In the biblical account, people gathered with a bold idea: build a city and a tower that reached the heavens. They had discovered a new technology. Instead of stone, they used baked bricks, allowing them to build higher and faster. But the tower was not just an engineering project. The builders said it plainly: “Let us make a name for ourselves.”
The story is not a warning against technology. It is a warning about direction. God’s response makes that clear: “If as one people speaking the same language they have begun to do this, then nothing they plan to do will be impossible for them.”
He does not condemn their skill. What concerns Him is what is missing. A limiting principle and someone willing to ask whether the direction itself is wise.
This is how it tends to unfold. Progress feels natural. The risk is not visible. Each step forward seems justified.

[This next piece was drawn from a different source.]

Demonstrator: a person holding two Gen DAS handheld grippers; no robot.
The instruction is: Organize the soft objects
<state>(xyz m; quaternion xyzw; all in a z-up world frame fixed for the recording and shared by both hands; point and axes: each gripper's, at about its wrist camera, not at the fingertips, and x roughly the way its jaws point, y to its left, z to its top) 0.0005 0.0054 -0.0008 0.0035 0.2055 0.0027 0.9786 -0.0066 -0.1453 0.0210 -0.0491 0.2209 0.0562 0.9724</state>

That dynamic is visible today.
In a recent BSI survey, 56% of executives said they were fortunate to have started their careers before AI transformed their industries. 43% said they would not have developed the same skills if it had been available then. But the building continues. And it quickens. Leaders of companies and nations worry that if they slow down, others will move ahead. The pressure is constant: build faster, deploy sooner, scale bigger.
From the ground, the Tower in Babel must have looked like progress. Yet the concern was not the structure itself. It was a shared ambition, concentrated power, and a lack of restraint. That combination leads people to build systems they do not fully understand or control.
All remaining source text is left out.